Student: Miguel Martinez

Supervisor: Eva M Valero, Ville Heikkinen, Giacomo Langfelder

Spectral characterization of a CCD RGB line sensor

Design and evaluation of a spectral technique for determining the ozonization degree of oil samples used in the cosmetic industry in collaboration with bioprocessa

Bioinspired model for colour image procession enhancement in collaboration with Technalia, Bilbao

Masters Thesis 2011

Wire detection on infrared images:

‘Wire-strike’ or collision with static objects such as power lines, wires or communication lines is one of the leading causes of flight accidents. Most of these objects do not have warning lights or other visibility enhancements and they can be difficult to detect visually, especially when seen against complex natural background. In passive infrared imagery, lines are projected onto the background with a resulting loss of information. This makes their separation from other background ‘wire like’ objects such as roads and trees much more difficult. As a result, reliable detection of lines in passive imagery, without false alarms, has proven a daunting technical challenge.

The main goal of this research is a development of the algorithm for detection of such thin lines and it is to be tested on a battery of real images from passive sensors (infrared thermal cameras both in MWIR and LWIR). The goal is to achieve real time detection in rural and urban environment.

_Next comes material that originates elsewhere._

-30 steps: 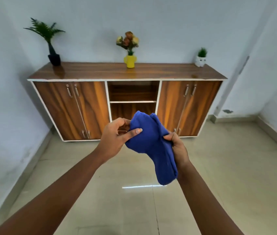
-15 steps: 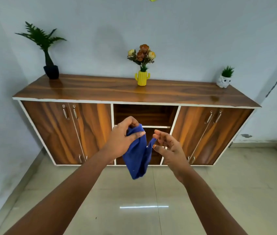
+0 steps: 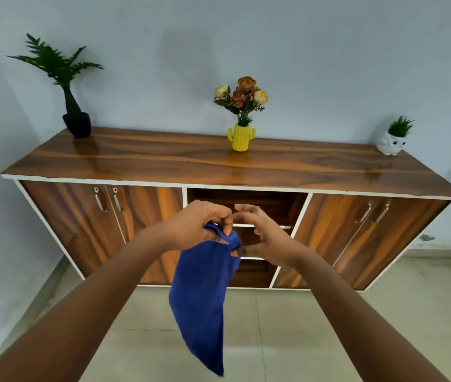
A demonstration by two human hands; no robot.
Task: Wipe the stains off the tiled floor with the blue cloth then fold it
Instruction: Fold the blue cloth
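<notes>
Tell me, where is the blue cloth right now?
The blue cloth hangs mid-frame in the head view, pinched at its top by the left hand, in front of the wooden sideboard.

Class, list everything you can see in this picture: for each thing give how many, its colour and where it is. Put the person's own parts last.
blue cloth: 1, blue, hanging from the hands in front of the cabinet
cabinet: 1, brown wood, white edges, against the wall
fern plant: 1, green, black pot, cabinet top, left
flower vase: 1, yellow, orange and cream flowers, cabinet top, middle
owl pot: 1, white, green plant, cabinet top, right
tiled floor: beige, below
left hand: pinches the cloth's top
right hand: thumb on the cloth, fingers spread
</notes>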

Image processing techniques applied to the generation of an automatic workflow for healthy gingivae evaluation:

Gingival health, as part of oral health, is vital for physical and psychological well being of humans. Recent studies reveal that one out of five middle-aged persons suffer from a peridontal disease pattern, of which almost all can be linked to gingival health. Therefore, gingival health state assessment is part of everydays work at dental practice.

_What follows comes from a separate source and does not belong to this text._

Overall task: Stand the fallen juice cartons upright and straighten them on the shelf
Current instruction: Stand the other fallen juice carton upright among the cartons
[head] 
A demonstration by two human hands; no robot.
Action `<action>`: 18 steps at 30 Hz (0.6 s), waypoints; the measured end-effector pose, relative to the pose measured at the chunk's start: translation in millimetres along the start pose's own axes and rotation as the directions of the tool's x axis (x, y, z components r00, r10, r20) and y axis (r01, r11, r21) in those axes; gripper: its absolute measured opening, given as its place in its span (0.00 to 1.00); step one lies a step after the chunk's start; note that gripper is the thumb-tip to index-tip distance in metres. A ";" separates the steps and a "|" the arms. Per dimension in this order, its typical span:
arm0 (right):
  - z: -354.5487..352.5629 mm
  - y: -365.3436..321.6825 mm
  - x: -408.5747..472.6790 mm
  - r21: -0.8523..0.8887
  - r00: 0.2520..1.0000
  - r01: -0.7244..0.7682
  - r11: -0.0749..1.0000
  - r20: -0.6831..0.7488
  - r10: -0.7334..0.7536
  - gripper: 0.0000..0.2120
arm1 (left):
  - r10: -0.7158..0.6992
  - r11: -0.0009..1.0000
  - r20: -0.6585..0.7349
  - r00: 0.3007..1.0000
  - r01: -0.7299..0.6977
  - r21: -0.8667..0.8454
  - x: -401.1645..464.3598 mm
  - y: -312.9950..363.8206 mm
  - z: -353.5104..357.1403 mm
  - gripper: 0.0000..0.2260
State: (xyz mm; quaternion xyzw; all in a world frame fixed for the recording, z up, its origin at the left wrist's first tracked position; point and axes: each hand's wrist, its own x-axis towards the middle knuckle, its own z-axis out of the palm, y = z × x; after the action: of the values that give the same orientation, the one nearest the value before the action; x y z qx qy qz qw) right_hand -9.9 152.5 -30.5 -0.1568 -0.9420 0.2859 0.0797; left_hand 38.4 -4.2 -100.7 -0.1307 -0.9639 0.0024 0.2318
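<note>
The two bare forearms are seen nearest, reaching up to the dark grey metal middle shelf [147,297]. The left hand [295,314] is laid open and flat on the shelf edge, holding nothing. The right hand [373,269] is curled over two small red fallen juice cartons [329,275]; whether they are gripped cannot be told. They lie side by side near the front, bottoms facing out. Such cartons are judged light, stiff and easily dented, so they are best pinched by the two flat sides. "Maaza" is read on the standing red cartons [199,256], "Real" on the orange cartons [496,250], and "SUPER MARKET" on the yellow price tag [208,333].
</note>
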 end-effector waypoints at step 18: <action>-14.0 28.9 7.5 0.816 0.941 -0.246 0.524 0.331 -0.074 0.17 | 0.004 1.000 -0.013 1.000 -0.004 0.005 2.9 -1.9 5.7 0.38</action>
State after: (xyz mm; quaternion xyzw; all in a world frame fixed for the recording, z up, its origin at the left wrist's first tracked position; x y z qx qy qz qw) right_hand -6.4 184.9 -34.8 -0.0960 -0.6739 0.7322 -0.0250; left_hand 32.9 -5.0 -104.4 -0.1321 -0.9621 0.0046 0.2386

A drawback in traditional gingival health state assessment is the subjectivity of the observer that is introduced by the commonly applied assignment of scores for gingival health, according to some established indexes as the GI or PMA index. This masters thesis aims in development and evaluation of an automated framework for gingival health state assessment. Part of the work is devoted to the image acquisition process of labial teeth and gingiva images, part of it is related to image segmentation and analysis to evaluate the computational extraction of gingival health state parameters from photographic image data.

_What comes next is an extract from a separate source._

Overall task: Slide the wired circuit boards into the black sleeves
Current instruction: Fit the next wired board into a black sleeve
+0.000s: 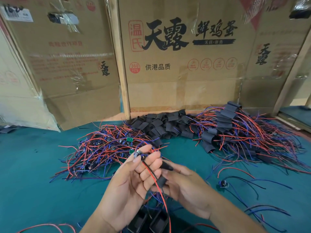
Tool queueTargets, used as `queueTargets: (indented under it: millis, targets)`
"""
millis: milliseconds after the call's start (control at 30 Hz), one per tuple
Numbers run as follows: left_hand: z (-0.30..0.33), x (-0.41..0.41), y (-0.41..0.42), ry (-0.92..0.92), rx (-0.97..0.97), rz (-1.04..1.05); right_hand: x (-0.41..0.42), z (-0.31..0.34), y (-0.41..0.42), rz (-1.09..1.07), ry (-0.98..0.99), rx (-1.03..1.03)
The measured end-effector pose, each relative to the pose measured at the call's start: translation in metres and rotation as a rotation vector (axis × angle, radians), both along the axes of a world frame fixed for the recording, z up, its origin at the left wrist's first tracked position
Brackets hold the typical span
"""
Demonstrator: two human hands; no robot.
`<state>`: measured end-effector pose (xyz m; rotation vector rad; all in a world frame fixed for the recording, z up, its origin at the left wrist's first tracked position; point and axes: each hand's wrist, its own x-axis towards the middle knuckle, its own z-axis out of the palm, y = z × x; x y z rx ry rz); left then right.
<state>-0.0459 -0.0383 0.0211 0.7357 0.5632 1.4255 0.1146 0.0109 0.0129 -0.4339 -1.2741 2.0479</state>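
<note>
Two bare hands meet at the lower centre, above the teal felt tabletop [33,165]. Turned palm up, the left hand [133,179] curls its fingers around a small wired circuit board with a silver round connector [138,153], pinched at the fingertips; the connector end points up and away from the person, and the board's red and black wires [158,184] run down toward the body, so its long axis lies roughly near to far. Most of the board is hidden by the fingers. Gripped in the right hand [183,184] is a short black flat sleeve [162,180], threaded on those wires below the board; its far end looks blurred, and how far it covers the board is hard to tell. Behind lie a tangled heap of unsleeved red-and-blue-wired boards [107,148], a pile of empty black sleeves [161,125] and a heap of sleeved boards [235,132], against printed brown cardboard boxes [176,73]. One loose board [223,183] lies to the right.
</note>
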Motion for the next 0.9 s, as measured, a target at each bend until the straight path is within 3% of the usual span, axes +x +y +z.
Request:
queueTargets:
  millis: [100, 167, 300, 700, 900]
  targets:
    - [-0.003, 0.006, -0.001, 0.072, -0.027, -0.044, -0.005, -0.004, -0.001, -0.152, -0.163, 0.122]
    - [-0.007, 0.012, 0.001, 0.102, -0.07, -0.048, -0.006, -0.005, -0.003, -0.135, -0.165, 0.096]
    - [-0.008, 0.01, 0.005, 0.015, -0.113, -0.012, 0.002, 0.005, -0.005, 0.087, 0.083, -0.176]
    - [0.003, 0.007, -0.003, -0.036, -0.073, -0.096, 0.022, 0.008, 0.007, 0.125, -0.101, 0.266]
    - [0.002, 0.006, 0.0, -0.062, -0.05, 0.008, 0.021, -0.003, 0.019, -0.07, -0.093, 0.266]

Visiting Research Projects

Characterization of spectral power distribution of daylight:

Shahram Peyvandi, PhD Candidate of Color Science at the Department of Textile Engineering, Amirkabir University of Technology (Tehran Polytechnic) fron Iran, spent about six months on a sabbatical in Color Imaging Lab at UGR. He had been working on characterization of spectral power distribution of daylight, natural occurrence frequency of the metamer daylight spectra and spectral reconstruction from the sensor response. The problem of spectral-signal recovery from the response of a noisy transformation system was studied to provide a modular model for generating a spectral signal from a given response value. The robustness of the inverse model to perturbations of the response caused by noise was investigated, together with the mean square error, so as to create an efficient model for spectral-signal reconstruction. Within this context, the characterization of the spectral power distribution of outdoor illumination is still being analyzed to fit appropriate Gaussian mixtures to the dataset, aimed at high-performance reconstructing the spectral daylight.